Pemerintah Kabupaten (Pemkab) Bogor resmi mengoperasikan dua Satuan Kerja Perangkat Daerah (SKPD) baru, yaitu Dinas Pertanahan dan Tata Ruang serta Dinas Kebudayaan. Langkah ini diambil sebagai respons terhadap kompleksitas permasalahan di daerah dengan populasi lebih dari 6 juta jiwa.
Penguatan Pelayanan Publik
Bupati Bogor, Rudy Susmanto, menyatakan bahwa pembentukan kedua dinas baru ini merupakan langkah strategis untuk memperkuat kualitas pelayanan publik. “Ini langkah strategis Pemerintah Kabupaten (Pemkab) Bogor dalam memperkuat kualitas pelayanan publik menjawab kompleksitas persoalan daerah dengan jumlah penduduk lebih dari 6 juta jiwa,” kata Rudy, Jumat (2/1/2026).
Menurut Rudy, kedua dinas ini dibentuk bukan sekadar menambah struktur birokrasi, melainkan untuk menghadirkan pelayanan yang lebih fokus, dekat, dan responsif terhadap kebutuhan masyarakat. Ia menekankan bahwa pelayanan publik di Kabupaten Bogor memiliki tantangan tersendiri akibat jumlah penduduk yang besar, sehingga penguatan kelembagaan menjadi krusial agar pelayanan lebih cepat, tertib, dan profesional.
Fokus pada Pertanahan dan Tata Ruang
Dinas Pertanahan dan Tata Ruang dibentuk dengan tujuan mempercepat penyelesaian persoalan pertanahan dan menuntaskan penyusunan Rencana Detail Tata Ruang (RDTR) yang belum merata.
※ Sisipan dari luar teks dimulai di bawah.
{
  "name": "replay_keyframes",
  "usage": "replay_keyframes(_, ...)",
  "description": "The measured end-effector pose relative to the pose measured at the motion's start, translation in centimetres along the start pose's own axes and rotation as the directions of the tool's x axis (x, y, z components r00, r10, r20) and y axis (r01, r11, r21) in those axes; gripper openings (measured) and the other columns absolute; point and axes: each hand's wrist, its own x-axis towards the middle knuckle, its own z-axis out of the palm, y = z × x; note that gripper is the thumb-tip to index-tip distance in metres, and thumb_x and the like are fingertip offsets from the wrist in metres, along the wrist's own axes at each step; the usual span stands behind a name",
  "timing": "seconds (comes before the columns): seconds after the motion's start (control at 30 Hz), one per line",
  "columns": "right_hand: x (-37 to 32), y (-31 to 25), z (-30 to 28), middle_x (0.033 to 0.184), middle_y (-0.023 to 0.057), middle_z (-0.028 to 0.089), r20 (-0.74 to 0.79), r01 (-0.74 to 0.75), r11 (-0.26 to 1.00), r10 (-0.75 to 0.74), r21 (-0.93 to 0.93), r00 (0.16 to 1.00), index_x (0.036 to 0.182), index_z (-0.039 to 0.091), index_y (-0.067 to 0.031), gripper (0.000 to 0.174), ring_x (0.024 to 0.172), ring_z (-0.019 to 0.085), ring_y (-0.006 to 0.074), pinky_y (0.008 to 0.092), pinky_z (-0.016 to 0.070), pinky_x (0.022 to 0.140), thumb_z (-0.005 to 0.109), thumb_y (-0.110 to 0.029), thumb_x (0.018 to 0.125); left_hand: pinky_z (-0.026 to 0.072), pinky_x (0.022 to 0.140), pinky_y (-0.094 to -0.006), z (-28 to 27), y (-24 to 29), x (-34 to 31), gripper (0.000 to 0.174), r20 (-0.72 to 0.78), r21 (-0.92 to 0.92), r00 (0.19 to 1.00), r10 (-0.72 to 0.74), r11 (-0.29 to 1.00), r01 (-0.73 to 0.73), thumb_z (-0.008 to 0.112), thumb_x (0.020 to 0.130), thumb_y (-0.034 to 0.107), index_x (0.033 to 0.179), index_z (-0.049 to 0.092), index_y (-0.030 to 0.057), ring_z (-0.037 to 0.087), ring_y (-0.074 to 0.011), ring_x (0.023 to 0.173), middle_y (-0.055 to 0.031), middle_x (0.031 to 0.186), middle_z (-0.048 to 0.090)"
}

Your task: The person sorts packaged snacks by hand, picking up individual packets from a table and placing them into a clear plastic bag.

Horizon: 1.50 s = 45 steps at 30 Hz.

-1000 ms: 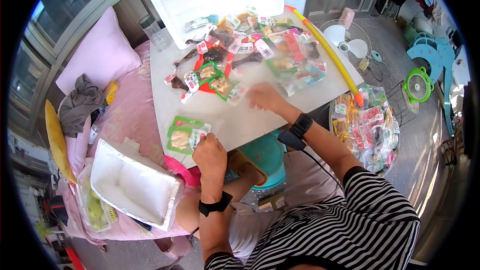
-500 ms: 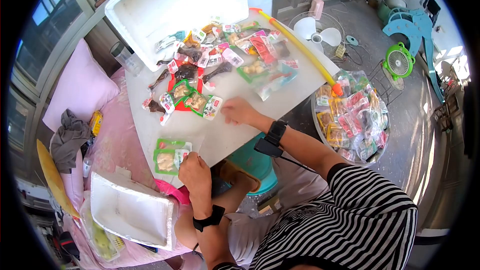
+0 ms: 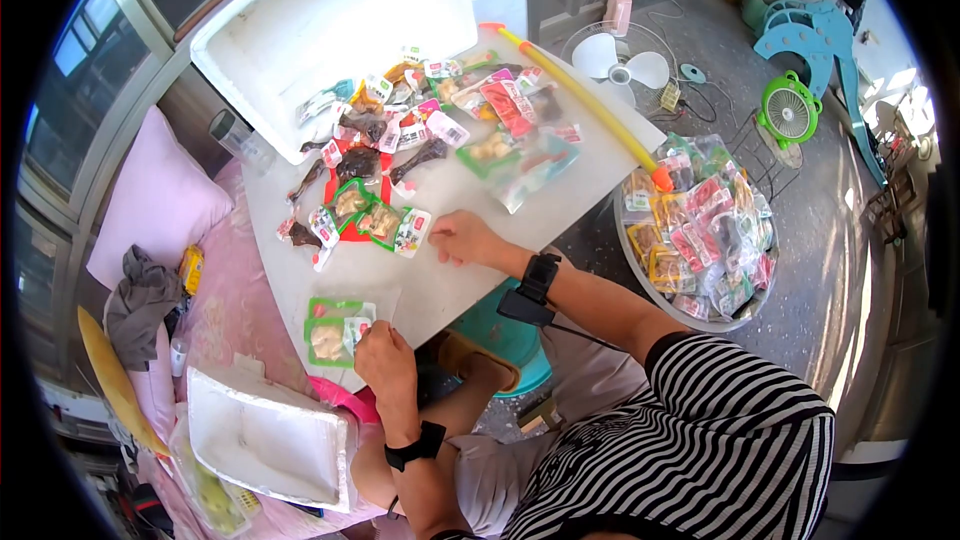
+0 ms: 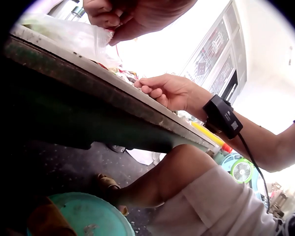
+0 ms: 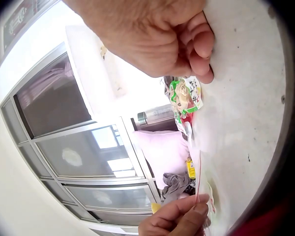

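At the table's near edge my left hand (image 3: 385,362) pinches the edge of a clear plastic bag (image 4: 96,42). Green-bordered food packets (image 3: 328,343) with pale contents lie in or under this bag on the tabletop. My right hand (image 3: 466,239) hovers close over the table, its fingers loosely curled and nothing visible in them. Just left of it lies a green-edged snack packet (image 3: 378,222) with a white label. Behind that, several vacuum-packed dark meat pieces (image 3: 358,162) and other packets are heaped on the table.
A big white foam box (image 3: 330,30) stands behind the heap. The yellow tube (image 3: 590,105) runs along the table's right side. A round basin (image 3: 640,260) of packets is at right, a smaller foam box (image 3: 265,435) at left, a teal stool (image 3: 530,370) below.
The head view has swung, so the table appears further left and lower. My right hand stays near the green-edged packet, and my left hand keeps its pinch on the bag.
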Motion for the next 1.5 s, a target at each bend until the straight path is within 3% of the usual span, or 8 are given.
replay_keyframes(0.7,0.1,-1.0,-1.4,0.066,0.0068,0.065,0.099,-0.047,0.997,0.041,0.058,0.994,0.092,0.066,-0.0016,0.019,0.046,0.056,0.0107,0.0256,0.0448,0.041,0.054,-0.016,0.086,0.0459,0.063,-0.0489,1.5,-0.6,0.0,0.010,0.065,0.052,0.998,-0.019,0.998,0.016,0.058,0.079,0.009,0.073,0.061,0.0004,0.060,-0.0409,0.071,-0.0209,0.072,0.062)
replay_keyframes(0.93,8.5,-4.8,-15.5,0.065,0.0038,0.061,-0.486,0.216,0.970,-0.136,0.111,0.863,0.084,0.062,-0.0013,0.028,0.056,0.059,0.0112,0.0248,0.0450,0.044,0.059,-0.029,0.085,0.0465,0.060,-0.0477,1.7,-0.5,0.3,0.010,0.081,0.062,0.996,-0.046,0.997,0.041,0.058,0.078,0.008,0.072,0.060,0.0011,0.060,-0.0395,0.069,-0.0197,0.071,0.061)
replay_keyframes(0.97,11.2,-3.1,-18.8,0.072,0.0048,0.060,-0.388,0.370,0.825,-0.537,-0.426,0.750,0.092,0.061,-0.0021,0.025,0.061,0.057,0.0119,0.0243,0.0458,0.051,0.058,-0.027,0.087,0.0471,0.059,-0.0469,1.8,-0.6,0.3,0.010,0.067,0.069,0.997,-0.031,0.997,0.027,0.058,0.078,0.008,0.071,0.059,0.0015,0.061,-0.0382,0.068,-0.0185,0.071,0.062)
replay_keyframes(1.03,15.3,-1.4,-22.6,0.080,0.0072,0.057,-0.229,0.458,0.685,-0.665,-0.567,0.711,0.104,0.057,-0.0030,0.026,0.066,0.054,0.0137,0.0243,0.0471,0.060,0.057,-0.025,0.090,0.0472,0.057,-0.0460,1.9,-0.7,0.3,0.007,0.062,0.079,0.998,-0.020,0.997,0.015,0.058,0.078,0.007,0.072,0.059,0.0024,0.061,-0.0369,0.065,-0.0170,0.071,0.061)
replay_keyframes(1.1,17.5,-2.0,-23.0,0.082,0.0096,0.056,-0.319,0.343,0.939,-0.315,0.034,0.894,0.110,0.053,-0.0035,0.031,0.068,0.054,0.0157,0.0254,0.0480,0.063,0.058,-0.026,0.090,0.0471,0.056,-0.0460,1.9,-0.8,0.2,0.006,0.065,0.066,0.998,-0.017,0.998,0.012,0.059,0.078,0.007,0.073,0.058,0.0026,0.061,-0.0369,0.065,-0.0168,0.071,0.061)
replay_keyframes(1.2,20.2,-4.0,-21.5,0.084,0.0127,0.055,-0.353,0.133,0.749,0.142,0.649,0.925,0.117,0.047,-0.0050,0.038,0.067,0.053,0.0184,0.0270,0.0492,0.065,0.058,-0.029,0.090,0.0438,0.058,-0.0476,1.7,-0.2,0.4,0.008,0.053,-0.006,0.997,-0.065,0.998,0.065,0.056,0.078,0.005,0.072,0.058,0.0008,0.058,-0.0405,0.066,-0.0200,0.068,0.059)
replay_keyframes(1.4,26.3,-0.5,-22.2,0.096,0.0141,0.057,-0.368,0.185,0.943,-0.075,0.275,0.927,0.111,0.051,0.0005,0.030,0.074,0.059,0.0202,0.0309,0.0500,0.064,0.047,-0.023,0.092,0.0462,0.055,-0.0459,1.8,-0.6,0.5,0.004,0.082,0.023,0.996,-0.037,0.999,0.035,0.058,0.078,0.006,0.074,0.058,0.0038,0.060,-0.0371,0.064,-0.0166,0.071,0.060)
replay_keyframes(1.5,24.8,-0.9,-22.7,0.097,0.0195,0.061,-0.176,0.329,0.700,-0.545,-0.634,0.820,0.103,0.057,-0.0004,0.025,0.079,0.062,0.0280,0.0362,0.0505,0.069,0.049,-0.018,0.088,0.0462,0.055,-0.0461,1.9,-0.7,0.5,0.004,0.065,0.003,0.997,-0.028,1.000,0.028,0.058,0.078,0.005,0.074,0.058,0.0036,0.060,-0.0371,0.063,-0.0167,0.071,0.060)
Diharapkan, pembentukan dinas ini akan membuat penataan ruang menjadi lebih terarah.
“Saya ingatkan pentingnya kehati-hatian dalam penerbitan perizinan agar pembangunan tidak menimbulkan persoalan sosial, ekonomi, maupun lingkungan di kemudian hari,” ujar Rudy.
Pelestarian Budaya Daerah
Sementara itu, Dinas Kebudayaan dibentuk untuk melestarikan dan mengelola kebudayaan daerah. Rudy menjelaskan bahwa pemisahan dinas ini dari Dinas Pariwisata dilakukan agar pengelolaan budaya dapat lebih fokus.
“Kabupaten Bogor memiliki banyak situs sejarah, prasasti, dan tradisi budaya yang belum sepenuhnya terinventarisasi dan dikelola secara optimal,” pungkasnya.
Sebelumnya, Bupati Bogor Rudy Susmanto juga menerima penghargaan Anugerah Pertumbuhan Ekonomi & Ekosistem Digital dari Detikcom Awards 2025.